8. Learn, learn, learn. Become eternally curious. Read books and watch educational TV. At parties, seek out the person with whom you have, apparently, nothing in common. (In my case, this would be anyone who has a grasp of economics or the Middle East). Ask questions, and really listen to the answers. In any situation, look for the learning experience. When your children ask those "why-is-the-sky-blue, what-do-gnats-eat" questions, instead of answering "I have no idea," get in the habit of saying "Let's find out." And do it. Go to the Internet, or the library, or the gnat-food expert down the street for the answer. You'll likely discover you are stimulated in directions you never dreamed. Besides, there's always a chance you'll someday find yourself a contestant on "Jeopardy" and won't your neighbors be impressed!
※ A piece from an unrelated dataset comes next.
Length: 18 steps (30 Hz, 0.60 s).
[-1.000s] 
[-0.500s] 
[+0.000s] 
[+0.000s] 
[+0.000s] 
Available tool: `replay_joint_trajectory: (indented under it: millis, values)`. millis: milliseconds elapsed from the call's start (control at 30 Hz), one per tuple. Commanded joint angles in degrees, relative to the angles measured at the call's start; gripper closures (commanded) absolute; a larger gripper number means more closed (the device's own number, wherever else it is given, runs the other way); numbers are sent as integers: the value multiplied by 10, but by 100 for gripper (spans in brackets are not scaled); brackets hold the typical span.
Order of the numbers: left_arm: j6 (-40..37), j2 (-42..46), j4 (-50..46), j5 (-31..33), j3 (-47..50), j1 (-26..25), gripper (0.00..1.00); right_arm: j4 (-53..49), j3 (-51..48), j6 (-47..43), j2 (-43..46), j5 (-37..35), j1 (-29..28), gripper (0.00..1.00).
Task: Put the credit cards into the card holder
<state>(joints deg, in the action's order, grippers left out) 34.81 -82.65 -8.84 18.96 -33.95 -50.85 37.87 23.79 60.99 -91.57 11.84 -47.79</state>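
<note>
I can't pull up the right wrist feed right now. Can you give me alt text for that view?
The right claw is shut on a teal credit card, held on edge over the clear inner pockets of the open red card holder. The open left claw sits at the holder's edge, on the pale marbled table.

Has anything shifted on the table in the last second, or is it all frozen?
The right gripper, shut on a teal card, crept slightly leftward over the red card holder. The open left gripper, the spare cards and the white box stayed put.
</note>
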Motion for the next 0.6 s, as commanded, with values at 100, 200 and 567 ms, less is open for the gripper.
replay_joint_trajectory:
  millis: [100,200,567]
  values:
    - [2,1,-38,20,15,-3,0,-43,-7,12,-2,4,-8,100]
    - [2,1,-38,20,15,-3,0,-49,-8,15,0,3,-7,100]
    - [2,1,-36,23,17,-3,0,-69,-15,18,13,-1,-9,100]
9. Take names, and give yours. Whether it's that interesting speaker at your club, the "unofficial" supervisor at your volunteer position, or the author of a newsletter article you particularly enjoyed (and wrote a note saying so), these are the very people you hope will remember you when someday you are re-entering the job market. One enterprising mother actually started a "maybe someday" card file in which she kept track of social and business contacts whom she'd met during her at-home years. When the time came to look for a part-time job, she re-contacted a few and wham, she found a job she loves and which she can do full-time eventually. Remember, it's often the "who you know" that gets the job.

10. If possible, periodically invest in a "career" outfit, even if your current clothing needs run more to T-shirts and jeans. One of the easiest ways to boost your self-confidence is to know you can "look the part." And self-confidence is often as important for career-readiness as the job skills themselves.

One final word of advice to allay your fears about falling behind in your career: it's your personal traits that assure your success in any career. Most employers expect to do a certain amount of training anyway, and are reasonably patient while you get back up to speed. They will teach you their particular policies and procedures. What they can't teach, however, is the ability to get along well with others, or to be flexible, or to genuinely care about the company's success. If you are enthusiastic, a willing learner, and dedicated to excellence, you will succeed. And lucky for you, these are the very traits you're developing every day as an at-home mother.